Top of Material provided

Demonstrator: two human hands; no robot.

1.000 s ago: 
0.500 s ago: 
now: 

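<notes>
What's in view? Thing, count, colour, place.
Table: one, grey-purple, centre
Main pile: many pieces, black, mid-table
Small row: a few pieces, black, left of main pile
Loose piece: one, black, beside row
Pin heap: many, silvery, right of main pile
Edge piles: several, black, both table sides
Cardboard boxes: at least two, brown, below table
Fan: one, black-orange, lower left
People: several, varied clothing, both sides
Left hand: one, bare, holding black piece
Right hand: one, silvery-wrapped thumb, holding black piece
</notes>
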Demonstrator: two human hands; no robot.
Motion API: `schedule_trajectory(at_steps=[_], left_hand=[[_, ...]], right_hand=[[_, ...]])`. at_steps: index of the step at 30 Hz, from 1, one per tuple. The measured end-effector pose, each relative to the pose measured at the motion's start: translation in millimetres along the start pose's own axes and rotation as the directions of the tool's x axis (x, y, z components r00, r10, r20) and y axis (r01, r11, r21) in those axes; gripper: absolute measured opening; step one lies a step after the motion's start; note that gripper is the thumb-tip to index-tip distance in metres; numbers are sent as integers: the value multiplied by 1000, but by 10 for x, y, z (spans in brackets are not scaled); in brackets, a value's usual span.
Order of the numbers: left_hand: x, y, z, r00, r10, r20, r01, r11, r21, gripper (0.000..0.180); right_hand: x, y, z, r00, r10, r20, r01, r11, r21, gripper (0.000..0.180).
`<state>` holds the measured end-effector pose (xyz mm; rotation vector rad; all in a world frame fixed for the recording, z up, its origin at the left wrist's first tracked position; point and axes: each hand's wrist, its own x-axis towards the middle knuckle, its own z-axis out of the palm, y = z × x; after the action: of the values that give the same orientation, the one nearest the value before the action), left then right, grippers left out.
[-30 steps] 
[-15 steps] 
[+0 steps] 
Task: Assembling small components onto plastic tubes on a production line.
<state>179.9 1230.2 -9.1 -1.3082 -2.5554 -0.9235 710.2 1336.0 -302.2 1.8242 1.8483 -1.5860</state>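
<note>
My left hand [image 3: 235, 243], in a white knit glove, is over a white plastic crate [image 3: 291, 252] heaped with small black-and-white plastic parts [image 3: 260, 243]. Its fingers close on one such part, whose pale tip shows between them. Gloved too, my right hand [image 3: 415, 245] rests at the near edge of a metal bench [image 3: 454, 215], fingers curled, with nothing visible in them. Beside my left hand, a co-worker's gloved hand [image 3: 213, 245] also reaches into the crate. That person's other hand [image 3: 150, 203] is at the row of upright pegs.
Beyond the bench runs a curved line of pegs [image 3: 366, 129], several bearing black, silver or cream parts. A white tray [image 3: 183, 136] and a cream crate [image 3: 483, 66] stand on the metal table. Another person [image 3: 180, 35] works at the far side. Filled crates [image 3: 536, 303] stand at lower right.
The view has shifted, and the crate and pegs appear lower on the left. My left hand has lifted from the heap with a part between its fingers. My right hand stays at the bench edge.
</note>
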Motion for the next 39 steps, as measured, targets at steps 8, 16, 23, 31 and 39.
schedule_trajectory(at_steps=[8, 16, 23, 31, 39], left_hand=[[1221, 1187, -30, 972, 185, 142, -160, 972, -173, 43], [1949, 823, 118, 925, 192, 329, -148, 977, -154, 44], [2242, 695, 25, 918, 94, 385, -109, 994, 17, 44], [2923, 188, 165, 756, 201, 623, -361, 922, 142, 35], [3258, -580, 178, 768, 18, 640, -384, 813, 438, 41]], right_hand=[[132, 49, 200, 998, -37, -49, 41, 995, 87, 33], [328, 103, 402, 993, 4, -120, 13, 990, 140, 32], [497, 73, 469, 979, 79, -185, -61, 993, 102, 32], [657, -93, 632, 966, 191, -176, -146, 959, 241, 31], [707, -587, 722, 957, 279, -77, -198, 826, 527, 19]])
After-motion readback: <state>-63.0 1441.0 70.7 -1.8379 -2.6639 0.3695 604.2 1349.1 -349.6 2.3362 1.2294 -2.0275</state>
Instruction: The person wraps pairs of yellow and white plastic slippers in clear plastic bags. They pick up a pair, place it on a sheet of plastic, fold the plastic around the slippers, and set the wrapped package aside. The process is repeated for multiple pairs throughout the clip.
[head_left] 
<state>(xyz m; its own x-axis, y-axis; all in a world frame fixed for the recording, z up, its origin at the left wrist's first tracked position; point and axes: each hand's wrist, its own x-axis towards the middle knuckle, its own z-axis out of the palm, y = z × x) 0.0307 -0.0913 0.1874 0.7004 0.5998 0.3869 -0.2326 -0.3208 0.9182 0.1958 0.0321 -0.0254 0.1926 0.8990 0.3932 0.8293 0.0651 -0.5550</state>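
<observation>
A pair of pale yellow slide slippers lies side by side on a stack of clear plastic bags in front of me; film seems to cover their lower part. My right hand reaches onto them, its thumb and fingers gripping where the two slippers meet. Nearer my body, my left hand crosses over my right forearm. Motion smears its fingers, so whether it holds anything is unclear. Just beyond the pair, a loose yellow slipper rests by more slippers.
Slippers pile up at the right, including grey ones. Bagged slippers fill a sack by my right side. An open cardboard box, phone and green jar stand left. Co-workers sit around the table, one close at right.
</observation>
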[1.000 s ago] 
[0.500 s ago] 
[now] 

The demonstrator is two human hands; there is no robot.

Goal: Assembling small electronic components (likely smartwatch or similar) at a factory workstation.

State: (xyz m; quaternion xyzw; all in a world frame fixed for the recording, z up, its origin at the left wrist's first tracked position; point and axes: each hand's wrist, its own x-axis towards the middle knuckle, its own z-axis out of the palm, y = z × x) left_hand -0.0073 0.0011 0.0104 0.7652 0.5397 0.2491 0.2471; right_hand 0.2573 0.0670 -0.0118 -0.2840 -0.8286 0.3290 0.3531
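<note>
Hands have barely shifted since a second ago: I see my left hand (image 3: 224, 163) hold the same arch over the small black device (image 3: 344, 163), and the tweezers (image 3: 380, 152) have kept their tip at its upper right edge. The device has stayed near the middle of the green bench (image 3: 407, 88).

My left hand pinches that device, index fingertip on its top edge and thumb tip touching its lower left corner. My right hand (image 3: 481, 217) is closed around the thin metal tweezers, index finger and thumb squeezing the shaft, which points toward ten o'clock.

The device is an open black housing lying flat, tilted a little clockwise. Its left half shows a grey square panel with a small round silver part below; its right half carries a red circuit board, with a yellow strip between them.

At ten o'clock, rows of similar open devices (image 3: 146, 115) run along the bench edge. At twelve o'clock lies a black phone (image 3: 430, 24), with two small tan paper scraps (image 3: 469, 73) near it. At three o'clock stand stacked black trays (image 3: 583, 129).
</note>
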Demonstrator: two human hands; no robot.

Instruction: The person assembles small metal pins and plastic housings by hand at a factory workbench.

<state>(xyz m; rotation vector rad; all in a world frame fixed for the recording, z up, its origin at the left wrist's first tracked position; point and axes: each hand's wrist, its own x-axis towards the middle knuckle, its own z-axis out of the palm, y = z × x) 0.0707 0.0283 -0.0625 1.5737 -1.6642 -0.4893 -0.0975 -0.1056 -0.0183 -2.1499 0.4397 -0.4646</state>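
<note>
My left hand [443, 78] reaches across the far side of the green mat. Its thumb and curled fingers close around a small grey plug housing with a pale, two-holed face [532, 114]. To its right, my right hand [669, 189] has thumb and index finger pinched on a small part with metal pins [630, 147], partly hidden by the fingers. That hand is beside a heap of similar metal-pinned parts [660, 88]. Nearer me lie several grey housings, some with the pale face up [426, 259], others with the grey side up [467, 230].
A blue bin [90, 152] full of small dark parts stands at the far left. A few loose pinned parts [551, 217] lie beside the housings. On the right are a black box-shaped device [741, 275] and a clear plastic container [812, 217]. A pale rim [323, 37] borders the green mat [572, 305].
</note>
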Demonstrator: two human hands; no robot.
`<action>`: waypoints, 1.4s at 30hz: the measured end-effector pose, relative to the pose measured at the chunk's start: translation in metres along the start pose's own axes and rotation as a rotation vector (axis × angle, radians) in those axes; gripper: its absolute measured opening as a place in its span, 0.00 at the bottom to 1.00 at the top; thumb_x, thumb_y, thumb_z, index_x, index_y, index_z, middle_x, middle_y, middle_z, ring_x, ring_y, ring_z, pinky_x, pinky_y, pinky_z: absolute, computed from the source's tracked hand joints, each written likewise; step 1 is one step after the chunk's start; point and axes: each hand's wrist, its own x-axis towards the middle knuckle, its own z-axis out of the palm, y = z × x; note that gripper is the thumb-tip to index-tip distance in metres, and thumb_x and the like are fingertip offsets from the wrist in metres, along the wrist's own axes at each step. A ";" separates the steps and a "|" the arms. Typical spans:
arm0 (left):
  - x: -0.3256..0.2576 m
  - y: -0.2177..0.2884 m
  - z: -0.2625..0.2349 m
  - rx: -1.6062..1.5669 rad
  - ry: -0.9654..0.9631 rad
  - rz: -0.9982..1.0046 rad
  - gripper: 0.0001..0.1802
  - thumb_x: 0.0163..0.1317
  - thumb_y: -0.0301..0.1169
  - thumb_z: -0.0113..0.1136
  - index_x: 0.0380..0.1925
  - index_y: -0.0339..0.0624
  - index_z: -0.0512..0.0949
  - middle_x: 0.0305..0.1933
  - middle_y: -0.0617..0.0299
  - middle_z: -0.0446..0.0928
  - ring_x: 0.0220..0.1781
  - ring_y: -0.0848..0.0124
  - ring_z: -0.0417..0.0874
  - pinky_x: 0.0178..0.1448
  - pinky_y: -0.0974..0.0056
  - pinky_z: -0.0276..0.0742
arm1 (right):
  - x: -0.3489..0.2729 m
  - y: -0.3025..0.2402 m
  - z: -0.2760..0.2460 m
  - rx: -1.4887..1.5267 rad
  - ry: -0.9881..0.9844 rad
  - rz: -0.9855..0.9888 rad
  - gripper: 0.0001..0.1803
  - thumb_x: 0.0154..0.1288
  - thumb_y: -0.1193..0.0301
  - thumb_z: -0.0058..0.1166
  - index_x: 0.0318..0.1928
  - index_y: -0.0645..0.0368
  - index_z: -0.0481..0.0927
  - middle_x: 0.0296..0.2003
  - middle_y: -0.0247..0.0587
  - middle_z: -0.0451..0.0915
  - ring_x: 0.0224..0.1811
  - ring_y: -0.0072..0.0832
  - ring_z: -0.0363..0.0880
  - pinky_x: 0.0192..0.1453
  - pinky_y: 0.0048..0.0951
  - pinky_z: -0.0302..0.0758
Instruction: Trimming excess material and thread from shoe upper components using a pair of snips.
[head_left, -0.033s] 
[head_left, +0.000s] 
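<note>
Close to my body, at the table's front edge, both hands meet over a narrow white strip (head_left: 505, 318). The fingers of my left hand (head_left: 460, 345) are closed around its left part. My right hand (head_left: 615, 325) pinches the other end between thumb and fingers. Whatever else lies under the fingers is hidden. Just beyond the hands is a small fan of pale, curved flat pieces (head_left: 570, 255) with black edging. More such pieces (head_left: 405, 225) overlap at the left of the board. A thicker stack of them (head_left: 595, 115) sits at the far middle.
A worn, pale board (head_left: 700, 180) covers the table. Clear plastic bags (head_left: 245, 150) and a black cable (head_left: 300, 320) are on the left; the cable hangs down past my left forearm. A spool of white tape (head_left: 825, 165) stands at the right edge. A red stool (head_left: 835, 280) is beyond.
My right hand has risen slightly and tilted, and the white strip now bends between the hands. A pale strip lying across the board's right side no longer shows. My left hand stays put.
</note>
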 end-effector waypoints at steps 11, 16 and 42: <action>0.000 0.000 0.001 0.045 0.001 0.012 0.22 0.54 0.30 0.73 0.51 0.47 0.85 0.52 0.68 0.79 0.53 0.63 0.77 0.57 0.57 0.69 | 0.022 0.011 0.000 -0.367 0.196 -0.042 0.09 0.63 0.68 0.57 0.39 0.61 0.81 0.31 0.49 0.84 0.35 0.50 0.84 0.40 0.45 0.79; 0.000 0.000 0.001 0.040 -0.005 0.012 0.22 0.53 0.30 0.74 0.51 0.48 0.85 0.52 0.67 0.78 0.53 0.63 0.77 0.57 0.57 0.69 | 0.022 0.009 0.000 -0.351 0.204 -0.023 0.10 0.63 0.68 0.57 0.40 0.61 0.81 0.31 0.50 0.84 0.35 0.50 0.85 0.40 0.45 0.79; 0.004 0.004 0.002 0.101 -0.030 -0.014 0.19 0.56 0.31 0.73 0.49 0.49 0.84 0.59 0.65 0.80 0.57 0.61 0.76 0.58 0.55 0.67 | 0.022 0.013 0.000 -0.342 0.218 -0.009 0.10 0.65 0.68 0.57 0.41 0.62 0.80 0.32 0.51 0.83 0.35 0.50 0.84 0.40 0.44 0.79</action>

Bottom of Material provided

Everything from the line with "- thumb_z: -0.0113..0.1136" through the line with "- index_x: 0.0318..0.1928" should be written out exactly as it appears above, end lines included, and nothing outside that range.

  - thumb_z: -0.0113..0.1136
  - index_x: 0.0380..0.1925
  - index_y: -0.0339..0.0624
  - index_z: -0.0512..0.0949
  - middle_x: 0.0305..0.1933
  - middle_y: -0.0617..0.0299
  - middle_z: -0.0446..0.0928
  - ring_x: 0.0220..0.1781
  - ring_y: -0.0848..0.0124
  - ring_z: -0.0417..0.0874
  - pinky_x: 0.0178..0.1448
  - pinky_y: -0.0974..0.0056
  - pinky_z: -0.0276..0.0742
arm1 (right):
  - x: -0.3489..0.2729 m
  - y: -0.3025..0.2402 m
  - z: -0.2760..0.2460 m
  - rx: -1.4887..1.5267 rad
  - ry: -0.9881..0.9844 rad
  - rz: -0.9855..0.9888 rad
  - gripper: 0.0001..0.1803
  - thumb_x: 0.0154..0.1288
  - thumb_y: -0.1193..0.0301
  - thumb_z: -0.0058..0.1166
  - index_x: 0.0318..0.1928

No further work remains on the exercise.